Separate coding systems were used by each of the German services, adding to the difficulties of their decryption. As the numbers working at Bletchley Park increased, wooden huts were built in the grounds, with each hut’s occupants dealing with separate aspects of the decrypting operation. Hut 6 under Gordon Welchman was responsible for dealing with Army and Air Force codes, while Navy codes were the responsibility of Hut 8, which was initially controlled by Alan Turing and subsequently by Hugh Alexander.

In the early days the successful cracking of a code relied to a certain extent on insights and inspired guesses by the cryptologists as to the likely behaviour of the German operatives of the machines. Some frequently used insights were named after the person who first proposed them e.g. the Herivel tip, or Herivelismus, after John Herivel and Parkerismus after Reg Parker.

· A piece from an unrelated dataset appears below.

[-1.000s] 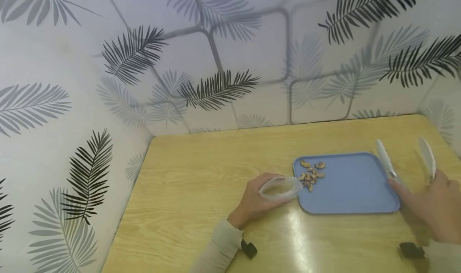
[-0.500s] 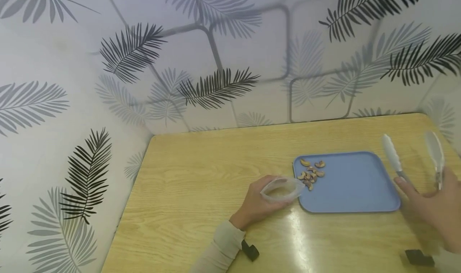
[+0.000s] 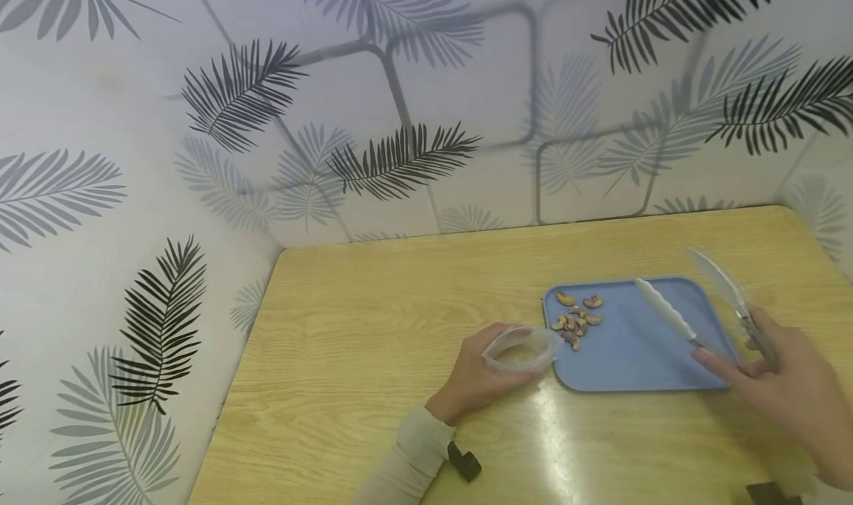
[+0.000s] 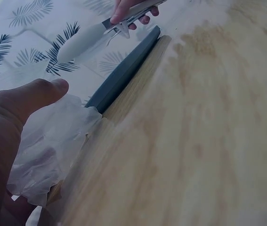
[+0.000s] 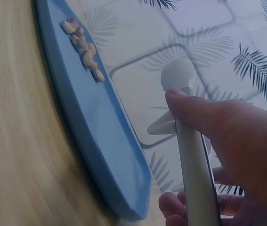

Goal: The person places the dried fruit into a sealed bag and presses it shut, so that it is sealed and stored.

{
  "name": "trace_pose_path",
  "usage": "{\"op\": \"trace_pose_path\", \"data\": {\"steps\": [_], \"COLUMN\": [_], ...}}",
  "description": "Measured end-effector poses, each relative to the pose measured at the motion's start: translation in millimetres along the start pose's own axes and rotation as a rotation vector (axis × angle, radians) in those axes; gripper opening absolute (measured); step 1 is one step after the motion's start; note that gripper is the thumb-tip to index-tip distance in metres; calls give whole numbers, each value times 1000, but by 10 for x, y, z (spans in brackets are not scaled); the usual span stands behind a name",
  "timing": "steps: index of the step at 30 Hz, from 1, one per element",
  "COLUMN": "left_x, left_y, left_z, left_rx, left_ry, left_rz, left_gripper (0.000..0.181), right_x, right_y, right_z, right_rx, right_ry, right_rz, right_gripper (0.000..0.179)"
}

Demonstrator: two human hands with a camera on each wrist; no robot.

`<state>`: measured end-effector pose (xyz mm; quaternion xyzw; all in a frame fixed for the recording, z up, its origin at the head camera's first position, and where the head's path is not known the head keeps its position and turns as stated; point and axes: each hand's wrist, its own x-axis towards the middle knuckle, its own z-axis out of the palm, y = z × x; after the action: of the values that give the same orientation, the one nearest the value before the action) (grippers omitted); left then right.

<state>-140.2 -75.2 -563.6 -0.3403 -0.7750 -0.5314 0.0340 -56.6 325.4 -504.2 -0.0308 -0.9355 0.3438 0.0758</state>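
A clear plastic bag (image 3: 523, 349), its mouth spread wide, is held by my left hand (image 3: 474, 375) just left of the blue tray (image 3: 653, 364). In the left wrist view the thumb (image 4: 39, 94) lies along the crumpled bag (image 4: 62, 136). My right hand (image 3: 786, 386) grips a pair of tongs (image 3: 760, 335) with white tips, spread apart above the tray's right side. Several cashews (image 3: 576, 323) lie clustered at the tray's left end; the right wrist view shows cashews (image 5: 84, 49) there too. The bag's inside is hard to make out.
The wooden table (image 3: 346, 342) carries the tray on its right half. A leaf-patterned wall (image 3: 413, 105) stands right behind the table and along its left side.
My right hand first shifted slightly right, then swung the tongs left over the tray, their tips still apart. The left hand and bag have barely moved; the cashews stay in place.
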Motion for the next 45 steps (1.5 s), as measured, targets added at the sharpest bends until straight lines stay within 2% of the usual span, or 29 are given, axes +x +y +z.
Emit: {"op": "trace_pose_path", "data": {"steps": [2, 4, 10, 15, 20, 33, 41, 45], "left_x": [-4, -7, -8, -9, -7, -11, -11, -8], "left_y": [-2, -8, -23, -21, -15, -25, -17, -14], "left_z": [-9, -13, -7, 3, 9, 10, 0, 2], "left_rx": [-9, -12, 1, -2, -6, -3, 1, 5], "left_ry": [-4, -8, -12, -15, -20, -19, -26, -26], "left_rz": [-8, -10, 0, -7, 1, -11, -7, -12], "left_gripper": [63, 64, 65, 65, 66, 68, 67, 69], "right_x": [-2, -9, 52, 167, 283, 478, 492, 456], "right_y": [-43, -88, -143, -115, -116, -137, -145, -144], "right_z": [45, 82, 163, 188, 167, 133, 97, 92], "right_rx": [-46, -99, -140, -185, -250, -315, -334, -322], "right_ry": [30, 36, 37, -27, -77, -177, -224, -210], "right_rz": [-28, -25, -77, -137, -155, -223, -149, -139], "right_gripper": [81, 94, 81, 73, 71, 67, 62, 62]}}
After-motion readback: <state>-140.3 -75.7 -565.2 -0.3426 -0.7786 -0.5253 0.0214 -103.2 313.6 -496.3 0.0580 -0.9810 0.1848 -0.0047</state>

Outstanding work by the GC&CS cryptanalysts enabled some messages to be broken as early as 1940. Further clues as to the workings of the Enigma machines and of the naval codes used were obtained by the capture of German weather boats off Iceland in 1940–41; however, as code settings were changed each month they could be broken only for a limited period. Then, in May 1941, U-boat U-110 attacked a convoy though depth charges fired by the escorting vessels forced her to surface, whereupon her crew abandoned ship. Instead of ramming and sinking her, the captain of HMS Bulldog ordered one of his officers, Sub-Lieutenant David Balme RN, to be rowed over, board the submarine, and retrieve anything of interest. Among the prize items of equipment he took back to Bulldog were an Enigma machine and current code books, which were then rushed to Bletchley Park in great secrecy. (Balme was awarded the DSC.) Next, in October 1942, U-559 was sunk in the eastern Mediterranean. Before she went under, three crew members of the attacking ship, HMS Petard, were able to board her and recover the code books. Sadly, the submarine sank suddenly, taking two of the boarding party with her.